「うーん、落ち着かないなぁ。」


読んでいた小説をそばに置き、美桜は伸びをした。


屋敷での生活にはだいぶ慣れてきたが、美桜には唯一気にしていることがあった。


この屋敷でのことはすべて使用人がしている。


なので、美桜がすることは何もない。


何度か手伝おうとしたこともあったのだが、「美桜様にそんなことをさせるわけにはいきません!」と拒否をされてしまい、それ以上は言えなくなってしまった。


それまで下僕のように扱われ家のことをすべてしてきた美桜にとっては、何もしないというのはどことなく落ち着かない気分だった。



何もすることがなくなった美桜は部屋を出て屋敷内をぶらぶらすることにした。


部屋を出たタイミングで、向こうから歩いてくる紬と鉢合わせした。


紬はなんとなく気まずそうな笑顔を向けてくる。



あのことがあってから、紬はなんとなく美桜に対しての態度がぎこちなくなっていた。


本人は普通に接しているつもりだろうが、口元は引きつっていてそれまでのような笑みではない。


自分が思わず話してしまったことを、後悔しているのかもしれない。


「……美桜様。
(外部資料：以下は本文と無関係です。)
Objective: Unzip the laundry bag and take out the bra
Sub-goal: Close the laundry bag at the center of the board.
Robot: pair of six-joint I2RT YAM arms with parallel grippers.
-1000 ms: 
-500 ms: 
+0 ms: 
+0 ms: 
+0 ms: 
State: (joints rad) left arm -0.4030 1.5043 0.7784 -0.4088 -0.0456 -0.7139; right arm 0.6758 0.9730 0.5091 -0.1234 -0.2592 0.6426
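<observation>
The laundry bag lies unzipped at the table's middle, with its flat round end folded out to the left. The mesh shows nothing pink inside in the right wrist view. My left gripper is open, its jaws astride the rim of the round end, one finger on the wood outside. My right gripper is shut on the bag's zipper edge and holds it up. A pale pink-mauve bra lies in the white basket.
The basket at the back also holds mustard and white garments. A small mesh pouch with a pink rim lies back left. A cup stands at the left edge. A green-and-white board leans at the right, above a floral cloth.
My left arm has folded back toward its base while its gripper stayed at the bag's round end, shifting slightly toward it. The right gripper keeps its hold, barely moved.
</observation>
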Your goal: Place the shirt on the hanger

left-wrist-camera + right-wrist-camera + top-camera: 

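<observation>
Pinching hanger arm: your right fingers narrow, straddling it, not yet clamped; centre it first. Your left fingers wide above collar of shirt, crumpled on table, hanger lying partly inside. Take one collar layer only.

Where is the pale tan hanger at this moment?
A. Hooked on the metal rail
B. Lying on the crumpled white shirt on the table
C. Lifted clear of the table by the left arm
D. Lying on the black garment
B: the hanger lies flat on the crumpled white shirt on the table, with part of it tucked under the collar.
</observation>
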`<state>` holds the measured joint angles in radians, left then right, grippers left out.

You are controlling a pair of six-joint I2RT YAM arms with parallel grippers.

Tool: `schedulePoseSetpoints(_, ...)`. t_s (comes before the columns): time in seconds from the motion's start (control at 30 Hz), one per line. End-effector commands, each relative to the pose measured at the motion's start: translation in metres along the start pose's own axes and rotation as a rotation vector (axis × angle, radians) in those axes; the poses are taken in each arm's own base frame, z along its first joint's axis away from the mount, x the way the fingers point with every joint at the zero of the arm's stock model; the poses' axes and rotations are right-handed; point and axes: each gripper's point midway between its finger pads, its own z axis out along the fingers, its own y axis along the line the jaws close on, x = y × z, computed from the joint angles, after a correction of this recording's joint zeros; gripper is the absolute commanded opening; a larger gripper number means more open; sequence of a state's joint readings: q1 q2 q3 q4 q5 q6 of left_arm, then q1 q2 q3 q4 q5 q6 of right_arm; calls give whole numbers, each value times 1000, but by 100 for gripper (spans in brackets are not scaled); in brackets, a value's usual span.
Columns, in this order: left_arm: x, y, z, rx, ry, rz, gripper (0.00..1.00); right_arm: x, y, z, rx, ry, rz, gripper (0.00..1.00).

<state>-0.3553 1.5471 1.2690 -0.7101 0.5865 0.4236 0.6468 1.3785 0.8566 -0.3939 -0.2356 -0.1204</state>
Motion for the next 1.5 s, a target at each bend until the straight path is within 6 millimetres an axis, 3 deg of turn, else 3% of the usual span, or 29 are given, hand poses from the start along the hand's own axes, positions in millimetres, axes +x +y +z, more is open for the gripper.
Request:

どうされましたか?」


「何もないわよ。本を読んでいたけど手持ちぐさたになっちゃったから、ぶらぶらしようかなと思って。」


「…そう、ですか。」


必死で笑顔で答えてくれるが、やはりその笑顔はぎこちない。


どうにもいたたまれなくなった美桜は、包み込むようにそっと紬の両手を握りしめた。


それまで俯いていた紬が、はっと顔をあげる。


「紬さん。もう気にしないで。」


「で、でも…なんか私が余計なことを話したから、最近美桜様がお元気ないのかと……」


「そんなことないわ。紬さんはただ事実を教えてくれただけだし。」


「過去の話なので、気にせずに話してしまい、本当に申し訳ありません…。でも本当に、星夜様は美桜様のことを大切に思ってらっしゃいます。それだけはたしかです。だから…だから…星夜様を信じてあげてください。」


そう言うと、紬は愛らしい瞳を潤ませながら必死に訴えかけてくる。


泣き顔でさえ可愛らしい。


「もちろん信じるよ。」


「……美桜様。」


そう答えてあげると、ぱぁっと花のような笑顔を浮かべる紬。


ようやくいつもの紬に戻ってくれたことに安堵し、思わず頬が綻ぶ。


「斗真様はあんな感じなので怖く見えるかもしれないですけど、本当はいい人なんですよ。私がケガした時も、たいした傷じゃないのに真っ青な顔して手当してくれたり、他の人が重そうな荷物を持っていたら無言で持ってあげたり。」


「……えー」


美桜に対しての態度を見る限り、まったく想像がつかない。


しかし美桜がここに来てから、まだ日は浅いのだ。


斗真の表面的な部分しか見れていないんだなと改めて思った。


それに、斗真の立場から考えたら、自分の好きだった女性が自分の一番慕っている人の婚約者になり、しかもその女性を振って私のような平凡な女を花嫁に…なんて、心が追い付かないだろう。


ただでさえ人間嫌いなのに、そういう事情があれば自分のことを嫌っても仕方ないのだ。


だけど、これからゆっくりと時間をかけて歩み寄っていければいいだろう。


星夜が仲良くしている人だから、私も仲良くしたい。


すぐに認めてもらえるとは思っていないけれど、少なくとも自分は敵ではないのだと知ってもらいたい。


根気強く斗真と向き合うことを、美桜は密かに心に決めた。